**YOUR TASK**
Copy the listing that follows exactly. Its pictures do not belong in the copy.

##### DATA SEGMENT

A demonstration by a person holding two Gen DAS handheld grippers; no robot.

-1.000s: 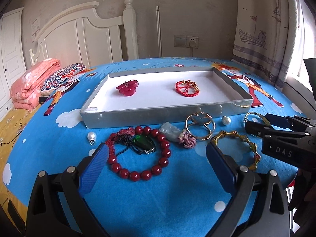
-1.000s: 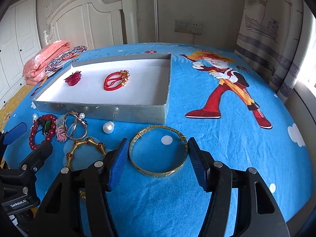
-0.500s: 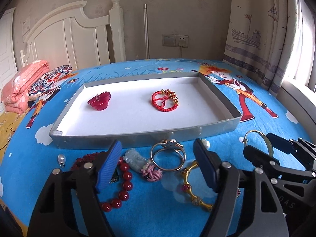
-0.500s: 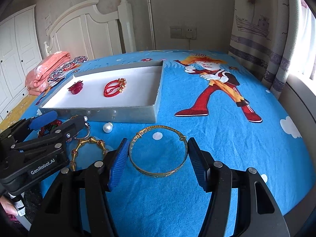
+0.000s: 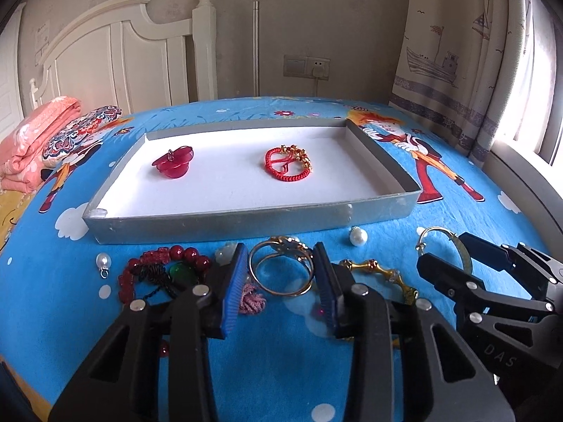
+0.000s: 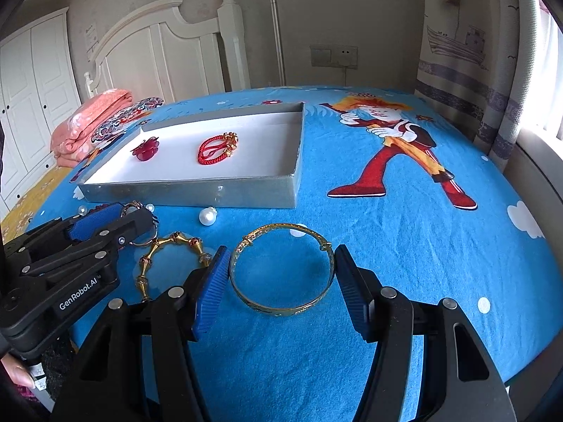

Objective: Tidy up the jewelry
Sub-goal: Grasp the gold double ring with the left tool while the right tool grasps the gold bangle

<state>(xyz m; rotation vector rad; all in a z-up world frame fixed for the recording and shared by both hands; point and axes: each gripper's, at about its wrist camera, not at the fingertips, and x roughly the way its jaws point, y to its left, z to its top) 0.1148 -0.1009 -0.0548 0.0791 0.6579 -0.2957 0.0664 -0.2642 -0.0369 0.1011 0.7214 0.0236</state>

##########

**WRITTEN RESPONSE**
A demonstration by a person holding two Gen DAS handheld grippers; no robot.

-1.000s: 
-1.000s: 
-0.500s: 
-0.500s: 
+0.000s: 
+0.000s: 

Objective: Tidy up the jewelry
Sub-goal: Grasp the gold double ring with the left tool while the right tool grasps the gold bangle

<state>(xyz m; rotation vector rad; all in a z-up world frame fixed for the recording and shared by both hands; point and axes: each gripper's, at about its wrist camera, not at the fingertips, and x roughly the way its jaws point, y to its left, z to its top) 0.1148 -0.1009 -0.0548 0.0791 0.6579 -0.2957 0.0664 -0.2642 -0.0369 0.1011 0.7214 0.0236</state>

This answer has now been given in full.